Bigs grunted. “You told Splash Zone he was gonna die screaming while his family watched.”
“Yeah, man,” Splash Zone said, “you really freaked me out.”
I was about to ask more, but we were interrupted. Donut let out an excited gasp but then hissed. I turned to see her atop the mailbox in the corner of the room with the little door open. A spell book scurried out, trailing slime. It rushed across the room like an escaped rat. It scampered into the kitchen and started banging against the cabinets.
“Look, look, another hat! And there’s a hat for Mongo. And one for Rend, too!”
“Catch that book!” Mordecai shouted. “They can break if they injure themselves!”
The cleaner bot let out an angry shrill and rushed to the kitchen. It swooped down, picked up the book, brought it to me, and dropped it in my arms.
“Gah,” I said as the book spewed slime down the front of my shirt.
“What is it? What is it?” Donut demanded, hopping over to me.
The book wriggled, and it was covered in little legs. It was oozing a clear liquid all over my arms.
“What the hell?” I said, holding it out. I examined it. “It’s a spell book called Oozy Form.”
“Uzi form?” Donut asked, brightening. “Like Uzi Jesus? I get a gun!”
“Not ‘Uzi,’” I said. “‘Oozy.’ With an ‘O.’ Like slimy. You can turn into a slime.” The spell book spooged more slime onto me. It made a little groan.
Donut scoffed. “Well, that’s disappointing. Why would I want that?”
“It’s a great spell,” Mordecai said. “It’s a special edition, so it’ll train faster, too. You can do all sorts of things with it. You can slip between cracks. Turn into a puddle on the floor. It’s great as a defensive and camouflage spell. But it’s kinda like Phase, too. Just make sure you’re someplace safe when it runs out. At level 15, you can stay in the form indefinitely, but before then, be careful.”
“That is absolutely disgusting, and I am never going to use it,” Donut said.
I put the wriggling book on the kitchen counter. It shook, trying to crawl away. It continued to spew thick, clear liquid all over the place. Mordecai swooped in with a vial and took some.
“This is a good one,” I said, holding the book down. “You don’t have to use it a lot, but it’ll be good for an emergency. Read it before you give the cleaner bot a heart attack.”
The cleaner bot gave a shrill beep.
Donut jumped to the table and gave the ooze a suspicious sniff. “My Smoke Form spell that comes with my Assassin of Sekhmet class is better. It’s a Phase-style spell. Why don’t you take it?”
“Actually, that’s not a bad idea,” Mordecai said. “Carl, your Gloom Wraith Phase is an attack and forces you in a direction, so it’s not useful as a travel spell. If you take this, both you and Donut can equally slip through and around obstacles.”
“Really?” I asked. “Wait, what else do you have that’s new, Donut?”
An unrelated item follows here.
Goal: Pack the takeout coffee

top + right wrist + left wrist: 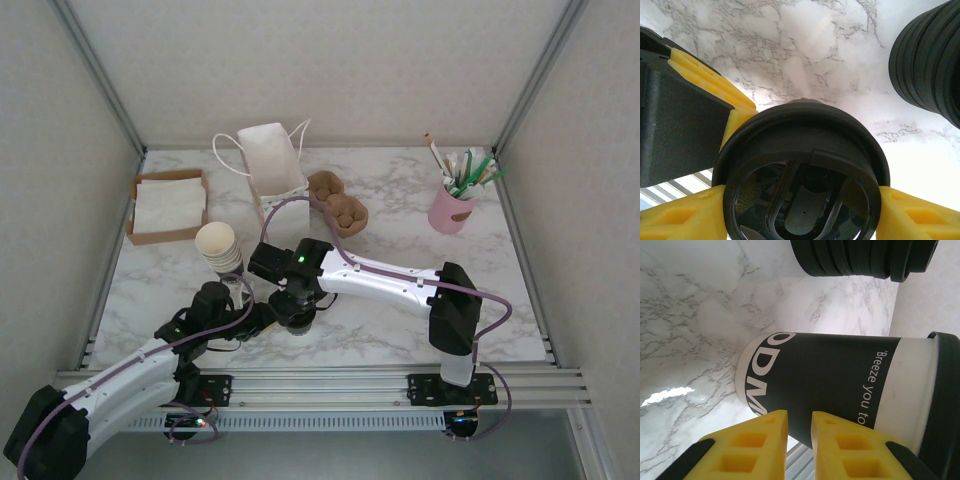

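Coffee cup (pixel 830 385) looks to be standing on the table (pixel 400 330) near the front rail (pixel 330 380), black lid (pixel 800 165) on, tucked between the two arms. Right gripper (pixel 802 210) is clamped across the lid, one finger on each side. Left gripper (pixel 800 415) is nearly closed with just a slit, holding nothing, parked right against the cup wall. Main risk, I'd say: the hold is on the lid, not the body, so a lift could pop the lid and drop the cup. Second: the left fingers sit so close that any sideways twitch shoves the cup while the right holds it. Black lid stack (pixel 930 60) is just beside it and easy to clip. The stack of spare cups (pixel 218 248) stands between here and the paper bag (pixel 270 165), whose mouth is narrow with loose handles, so a low carry snags. Cardboard cup tray (pixel 338 203) is beside the bag. Open marble is to the right; the left and front are tight.
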`<state>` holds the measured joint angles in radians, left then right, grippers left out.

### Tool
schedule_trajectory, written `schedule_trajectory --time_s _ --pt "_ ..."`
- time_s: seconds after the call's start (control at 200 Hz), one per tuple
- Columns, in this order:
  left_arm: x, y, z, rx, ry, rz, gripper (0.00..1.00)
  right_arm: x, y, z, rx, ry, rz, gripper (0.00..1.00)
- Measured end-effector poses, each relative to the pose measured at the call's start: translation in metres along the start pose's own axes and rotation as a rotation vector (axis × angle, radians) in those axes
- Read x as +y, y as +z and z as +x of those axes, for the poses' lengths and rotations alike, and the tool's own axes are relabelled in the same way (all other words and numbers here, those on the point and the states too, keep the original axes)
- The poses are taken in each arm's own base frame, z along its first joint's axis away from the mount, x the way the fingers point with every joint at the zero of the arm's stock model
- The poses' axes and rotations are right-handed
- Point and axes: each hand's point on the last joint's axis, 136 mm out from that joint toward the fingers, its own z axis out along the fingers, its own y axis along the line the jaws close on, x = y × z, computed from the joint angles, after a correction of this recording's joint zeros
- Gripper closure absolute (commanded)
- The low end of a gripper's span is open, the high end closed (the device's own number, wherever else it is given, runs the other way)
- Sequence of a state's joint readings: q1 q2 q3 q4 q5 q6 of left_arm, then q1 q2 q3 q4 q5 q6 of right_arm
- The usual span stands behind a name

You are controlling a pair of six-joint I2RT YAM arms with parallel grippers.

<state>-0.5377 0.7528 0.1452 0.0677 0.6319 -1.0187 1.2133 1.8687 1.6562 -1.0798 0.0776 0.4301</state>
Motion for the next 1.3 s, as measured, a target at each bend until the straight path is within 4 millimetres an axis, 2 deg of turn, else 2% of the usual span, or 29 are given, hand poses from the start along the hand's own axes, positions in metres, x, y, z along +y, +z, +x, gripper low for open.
schedule_trajectory --time_s 1.302 --pt "0.0033 -0.0057 -0.0076 -0.051 0.02 -0.022 0.77 -0.0009 0.0062 0.0001 0.048 0.006 0.036 0.33"
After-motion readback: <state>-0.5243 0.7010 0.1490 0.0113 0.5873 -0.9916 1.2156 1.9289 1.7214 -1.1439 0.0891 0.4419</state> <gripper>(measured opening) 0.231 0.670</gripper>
“Oh, it’s just fantastic. I got all sorts of goodies. It buffs all those weird create-tree and summon-vermin spells I got from that Oak Fell thing, and it also comes with that Smoke Form spell, and I got my first aura! It’s called Healer’s Grasp. If you’re near me, you get healed! I don’t know why an assassin might need to heal people, but that’s what I got. I’m like a mini Imani! And don’t forget I also have two celestial boxes to open, and that’s before I look at some of my new achievements, so I must insist we get this moving.”
The book made a strange squealing noise and more goo squirted out. The cleaner bot continued to complain.
“Sorry,” I said. I grasped the book in both hands, and I applied it, learning Oozy Form. “Okay, okay. That’s done.”